The Raptors got their first look at the new Sixers on Wednesday night, and with ESPN in town for a day of coverage as well as broadcasting the game nationally, this was an opportunity for each team to showcase their new star.
Back in October the Raptors won the first meeting of the teams, with Kawhi Leonard delivering a dominating performance, shutting down Ben Simmons and dropping 31 points, as Philly struggled to open their season. Since making the trade to bring in Jimmy Butler, however, Philly had been rolling to a 9-2 mark with him in the lineup, moving into a tie for second in the East. With Butler, Simmons and Joel Embiid, the Sixers had proven a tough opponent to match up against for opponents, and it showed in the first half of this game.

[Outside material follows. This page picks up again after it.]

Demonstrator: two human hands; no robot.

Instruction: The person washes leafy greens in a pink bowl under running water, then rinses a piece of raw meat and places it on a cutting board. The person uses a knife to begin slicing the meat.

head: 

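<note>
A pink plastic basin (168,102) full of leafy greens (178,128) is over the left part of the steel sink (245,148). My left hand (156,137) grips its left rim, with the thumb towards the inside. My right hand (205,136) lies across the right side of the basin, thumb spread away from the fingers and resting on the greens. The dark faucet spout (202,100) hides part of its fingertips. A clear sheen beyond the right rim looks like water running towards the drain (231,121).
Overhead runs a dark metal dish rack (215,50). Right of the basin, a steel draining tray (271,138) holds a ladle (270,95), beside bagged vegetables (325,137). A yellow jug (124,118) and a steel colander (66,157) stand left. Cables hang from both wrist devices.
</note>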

A defensive battle early on, the Sixers got the upper hand due to some poor shooting from Toronto, but 21 first half points from Kawhi kept the game close while no one else on the Raptors could seem to find a shot as the rest of the team went 0/12 from downtown in the half as the Raptors took a small half-time lead.
The third quarter largely brought more of the same, with Butler and Leonard trading blows as each team largely struggled to find other offense, before the Raptors bench came to life to open the fourth quarter. Using Pascal Siakam with the reserve unit and running the offense through him and Delon Wright, the Raptors bench generated a run to start the frame that took a solid lead for the team. Jonas Valanciunas, limited by foul trouble in the first half, was able to comfortably win the matchup against Joel Embiid in the fourth, delivering 18 points and frequently getting the better of Embiid at both ends of the floor.
Then, halfway through the frame, the starters for the Raptors returned and sealed the game with their defense, keeping it from getting close the rest of the way. The story of this game was the reason that each team made the big move that they did, getting stars that can compete at this level, and Butler and Kawhi each delivered a dominant performance, but Kawhi was just a little bit better in the end in this one.
This was also an extremely well-coached game by Nick Nurse, planning effectively to slow down Joel Embiid with well-timed help from the Raptors perimeter defenders limiting his ability to be effective in the paint while forcing seven turnovers from Ben Simmons with great ball pressure. Also, Nurse should get credit for making a great adjustment late with Siakam alongside the bench. This move gave them more ballhandling with that unit that had struggled to create shots at times, and helped them build the lead that eventually got the Raptors the win. While the Sixers did a good job in this one taking away Siakam’s scoring, making a concerted effort to keep him away from the situations where he’s created trouble at that end of the floor, he found big ways to contribute with his defense, passing and energy.
There will be a lot of questions for the Raptors about their shooting lately and how much they’ve struggled, but it’s a good sign the way the team fought through that in this game and found a way to win, despite those troubles. Philadelphia is a good, tough opponent, and this wasn’t a perfect outing for the Raptors, but it showed how talented this team is that they can fight through those games, even against a good team, and pull out the win.
After Masai Ujiri and Kyle Lowry both fielded questions today about the huge trade that brought in Kawhi Leonard this summer, this game was, again, vindication for the reasons that Masai made the move. The Raptors in past years have been on the other side of these type of games, frequently against Butler, where an opposing star just won’t stop hitting tough shots, no matter the defense, and the loss feels inevitable. This year’s team, because of that trade, has that type of star as well, and can reply in kind.